ISLAMTODAY ID-Presiden Biden mengatakan AS akan membayar USD 200 miliar atau Rp 2.965 T dari program infrastruktur G7 dengan total senilai USD 600 miliar yang dimaksudkan untuk menyaingi inisiatif China.
Negara-negara G7 akan menginvestasikan sebanyak USD 600 miliar ke dalam infrastruktur negara-negara yang kurang makmur di seluruh dunia, dengan AS membayar sepertiga dari tagihan selama lima tahun ke depan.
Pengumuman itu dibuat pada hari Ahad (26/6) di Jerman, dengan uang yang seharusnya menyaingi Inisiatif Sabuk dan Jalan (BRI) China.
Diapit oleh para pemimpin kelompok G7 lainnya, Presiden AS Joe Biden mengatakan negara-negara Barat berkomitmen untuk “membiayai infrastruktur yang berkualitas, berstandar tinggi, dan berkelanjutan di negara-negara berkembang dan berpenghasilan menengah”.
Tanpa menyebut nama China, dia mengatakan bahwa apa yang dilakukan G7 adalah “secara fundamental berbeda karena didasarkan pada nilai-nilai bersama”.

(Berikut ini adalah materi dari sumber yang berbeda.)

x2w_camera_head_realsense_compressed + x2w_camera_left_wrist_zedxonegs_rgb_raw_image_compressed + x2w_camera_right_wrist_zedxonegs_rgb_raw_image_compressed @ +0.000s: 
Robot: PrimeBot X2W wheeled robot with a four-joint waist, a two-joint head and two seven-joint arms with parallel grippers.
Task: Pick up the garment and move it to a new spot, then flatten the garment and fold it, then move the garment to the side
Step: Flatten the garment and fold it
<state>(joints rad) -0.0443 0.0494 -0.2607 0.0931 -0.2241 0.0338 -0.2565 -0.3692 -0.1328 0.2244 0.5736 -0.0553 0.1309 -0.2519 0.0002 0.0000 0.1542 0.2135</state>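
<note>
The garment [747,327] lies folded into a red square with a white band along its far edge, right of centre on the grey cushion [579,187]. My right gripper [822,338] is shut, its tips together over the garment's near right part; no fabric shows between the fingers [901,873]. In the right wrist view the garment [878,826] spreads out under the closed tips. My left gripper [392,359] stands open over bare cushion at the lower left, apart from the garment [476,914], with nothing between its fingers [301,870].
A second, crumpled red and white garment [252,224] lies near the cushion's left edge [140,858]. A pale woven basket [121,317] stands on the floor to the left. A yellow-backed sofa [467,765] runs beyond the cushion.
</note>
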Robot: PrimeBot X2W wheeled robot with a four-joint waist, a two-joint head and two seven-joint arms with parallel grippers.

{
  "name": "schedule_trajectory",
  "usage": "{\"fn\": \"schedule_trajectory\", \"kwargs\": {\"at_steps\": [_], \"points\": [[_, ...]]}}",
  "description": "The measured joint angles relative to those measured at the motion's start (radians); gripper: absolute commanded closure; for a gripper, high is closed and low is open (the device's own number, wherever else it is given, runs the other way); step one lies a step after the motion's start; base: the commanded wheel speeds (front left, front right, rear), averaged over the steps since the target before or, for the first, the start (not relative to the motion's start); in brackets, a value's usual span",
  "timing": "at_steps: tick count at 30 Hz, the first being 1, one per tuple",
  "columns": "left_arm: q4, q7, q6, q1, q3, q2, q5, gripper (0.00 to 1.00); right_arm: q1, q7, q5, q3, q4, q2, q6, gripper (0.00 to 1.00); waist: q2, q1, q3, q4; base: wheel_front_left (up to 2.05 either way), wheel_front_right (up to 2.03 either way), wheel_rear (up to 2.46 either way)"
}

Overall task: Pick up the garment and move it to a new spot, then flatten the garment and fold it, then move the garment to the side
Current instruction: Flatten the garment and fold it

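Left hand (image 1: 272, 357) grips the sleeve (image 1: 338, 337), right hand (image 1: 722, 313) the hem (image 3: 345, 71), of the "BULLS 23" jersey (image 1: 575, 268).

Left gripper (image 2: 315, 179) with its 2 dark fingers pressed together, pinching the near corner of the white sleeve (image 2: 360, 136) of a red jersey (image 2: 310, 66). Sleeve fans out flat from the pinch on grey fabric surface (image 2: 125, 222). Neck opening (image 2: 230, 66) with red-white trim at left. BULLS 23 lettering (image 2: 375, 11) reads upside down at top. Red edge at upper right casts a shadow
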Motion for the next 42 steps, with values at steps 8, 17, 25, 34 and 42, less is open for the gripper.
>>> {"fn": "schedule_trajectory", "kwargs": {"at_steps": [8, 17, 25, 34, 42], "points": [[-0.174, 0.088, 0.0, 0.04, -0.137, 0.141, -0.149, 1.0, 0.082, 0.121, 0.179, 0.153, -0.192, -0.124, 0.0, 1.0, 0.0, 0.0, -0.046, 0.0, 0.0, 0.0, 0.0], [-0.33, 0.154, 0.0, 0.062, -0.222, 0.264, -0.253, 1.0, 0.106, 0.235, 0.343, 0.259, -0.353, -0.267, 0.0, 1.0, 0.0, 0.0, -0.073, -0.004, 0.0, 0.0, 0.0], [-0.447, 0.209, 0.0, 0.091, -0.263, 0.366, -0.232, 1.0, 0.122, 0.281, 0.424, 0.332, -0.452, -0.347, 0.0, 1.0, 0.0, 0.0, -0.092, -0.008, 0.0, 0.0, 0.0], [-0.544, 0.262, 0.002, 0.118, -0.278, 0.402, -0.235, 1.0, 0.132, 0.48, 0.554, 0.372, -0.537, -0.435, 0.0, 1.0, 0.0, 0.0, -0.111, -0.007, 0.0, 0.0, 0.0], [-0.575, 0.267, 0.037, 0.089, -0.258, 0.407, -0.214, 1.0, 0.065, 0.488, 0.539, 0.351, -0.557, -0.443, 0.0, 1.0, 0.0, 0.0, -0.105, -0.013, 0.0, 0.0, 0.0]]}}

AS telah lama menuduh China mempersenjatai kekayaannya dengan berinvestasi besar-besaran ke negara-negara di Asia, Afrika, dan Amerika Latin.
Pemerintahan Trump mengeklaim Beijing sedang mengejar “diplomasi perangkap utang” terhadap peminjamnya, menawarkan pinjaman yang pada akhirnya tidak dapat dibayar kembali oleh penerima dan mengambil infrastruktur yang sudah dibangun sebagai jaminan.
China menolak klaim tersebut, dengan mengatakan bahwa investasi infrastruktur globalnya, yang diperkirakan mencapai USD 2,5 triliun, menguntungkan dirinya sendiri dan negara-negara target.
Sebagian besar uang masuk ke hal-hal seperti jalan dan pelabuhan, memberi China peningkatan akses fisik ke sumber daya dan pasar asing.
Sejak diluncurkan hampir satu dekade lalu, AS dan sekutunya telah berjuang untuk menawarkan alternatif program China.
Tahun lalu, selama pertemuan di Cornwall di Inggris, negara-negara G7 mengumumkan versi mereka sendiri, bernama “Build Back Better World” (BBBW) untuk mencerminkan rencana domestik pemerintahan Biden yang pada akhirnya dijauhi oleh Partai Republik dan beberapa Demokrat.
BBBW kemudian berganti nama menjadi Partnership for Global Infrastructure and Investment (PGII).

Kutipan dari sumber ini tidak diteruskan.